By Adam Gifford
The key to successful integration of computers into the classroom is to teach the teachers.
That's a lesson too many schools miss out on - and then wonder why their expensive new equipment doesn't seem to be having any measurable results, says computer executive Rem Jackson.
Mr Jackson is the vice-president in charge of professional development for Classroom Connect, a Silicon Valley-based computer education service provider.
"The other common mistake is to look at technology as a hurdle to be overcome when it is simply a tool," said Mr Jackson, who was in Auckland to speak at the Compaq "Pushing the Edge" IT in education conference last week.
"Keep the focus on the learning and let the technology facilitate the learning."
The company is this week launching a staff-development package delivered over the Internet, a demonstration on line at cu.classroom.com.
Mr Jackson said the Internet was changing education in the same way that it was changing industries like travel, insurance and finance.

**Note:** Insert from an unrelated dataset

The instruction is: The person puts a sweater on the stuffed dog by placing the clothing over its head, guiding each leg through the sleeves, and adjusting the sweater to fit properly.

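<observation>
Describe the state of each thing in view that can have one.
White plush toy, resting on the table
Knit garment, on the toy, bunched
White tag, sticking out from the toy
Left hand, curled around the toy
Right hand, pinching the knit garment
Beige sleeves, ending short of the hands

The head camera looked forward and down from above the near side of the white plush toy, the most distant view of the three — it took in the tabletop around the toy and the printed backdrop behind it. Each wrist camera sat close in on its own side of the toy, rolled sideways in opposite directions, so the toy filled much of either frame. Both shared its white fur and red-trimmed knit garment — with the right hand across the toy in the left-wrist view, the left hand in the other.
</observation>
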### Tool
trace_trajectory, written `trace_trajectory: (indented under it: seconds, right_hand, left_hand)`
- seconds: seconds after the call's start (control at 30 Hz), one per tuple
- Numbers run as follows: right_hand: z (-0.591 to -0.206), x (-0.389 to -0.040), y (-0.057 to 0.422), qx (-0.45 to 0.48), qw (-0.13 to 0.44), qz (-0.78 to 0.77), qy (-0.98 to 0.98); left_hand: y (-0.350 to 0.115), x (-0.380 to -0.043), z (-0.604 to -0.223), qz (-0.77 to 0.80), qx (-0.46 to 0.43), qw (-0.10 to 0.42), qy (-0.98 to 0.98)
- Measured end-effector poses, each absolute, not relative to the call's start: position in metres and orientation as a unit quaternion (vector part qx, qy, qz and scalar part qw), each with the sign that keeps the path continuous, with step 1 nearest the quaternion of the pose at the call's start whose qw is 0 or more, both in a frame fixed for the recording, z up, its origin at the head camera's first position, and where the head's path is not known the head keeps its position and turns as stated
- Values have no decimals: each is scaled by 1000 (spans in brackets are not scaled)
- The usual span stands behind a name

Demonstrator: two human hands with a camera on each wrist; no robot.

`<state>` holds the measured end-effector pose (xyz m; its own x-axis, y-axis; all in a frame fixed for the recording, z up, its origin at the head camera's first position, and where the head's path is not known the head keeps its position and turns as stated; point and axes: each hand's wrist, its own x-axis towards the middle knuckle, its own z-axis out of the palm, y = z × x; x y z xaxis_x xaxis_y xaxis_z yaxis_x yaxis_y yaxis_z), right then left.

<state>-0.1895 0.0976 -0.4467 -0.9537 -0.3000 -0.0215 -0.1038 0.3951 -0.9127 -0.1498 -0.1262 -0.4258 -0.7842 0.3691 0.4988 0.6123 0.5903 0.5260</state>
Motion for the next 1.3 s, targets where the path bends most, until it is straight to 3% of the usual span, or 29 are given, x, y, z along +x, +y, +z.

"But those of us working with teachers can't just go into a school and say, 'Guess what? We're going to totally change the way you teach!' because the resistance level is enormous.
"We need to go in and inspire them through modelling and videos and Web-delivered staff development. If you do that you can develop a community where the teachers can see what can happen."
The United States Bureau of Labour estimated that 70 per cent of all jobs now required some minimal understanding of how to operate a computer, he said.
"By 2010 all jobs will require significant computer skills and 80 per cent of those jobs have not yet been created.
"The old ways of doing things aren't going to suffice. Teachers, who are themselves educated ... in the 20th century, are now preparing the digital citizens of the next century in their classrooms."
Mr Jackson said the jobs today's students would go into were likely to involve distributed work, "where you work with people around the world just as easily as you work with folks in the office now."
Two skills would be crucial. "Students need to be information literate. It's no longer the model where students are empty vessels into which we pour content and they leave with everything they need to know.
"Instead, they don't know what they need to know but they know how to find it and how to evaluate it for its veracity.
"Secondly, they need to develop the skills of being life-long learners.
"When you wake up in the morning you should be asking yourself, 'What do I need to learn today so I can remain a useful, contributing and competitive member of society?'
"On a practical level, teachers need to become familiar with the types of computers and types of software being installed in their classrooms."
Classroom Connect started in 1994 in Pennsylvania publishing a newsletter.
The newsletter now has 45,000 subscribers, and the company also produces books, videos, training guides, seminars and conferences.
Mr Jackson said most of its services were being moved to the Internet, with www.classroom.com as a hub for people to use.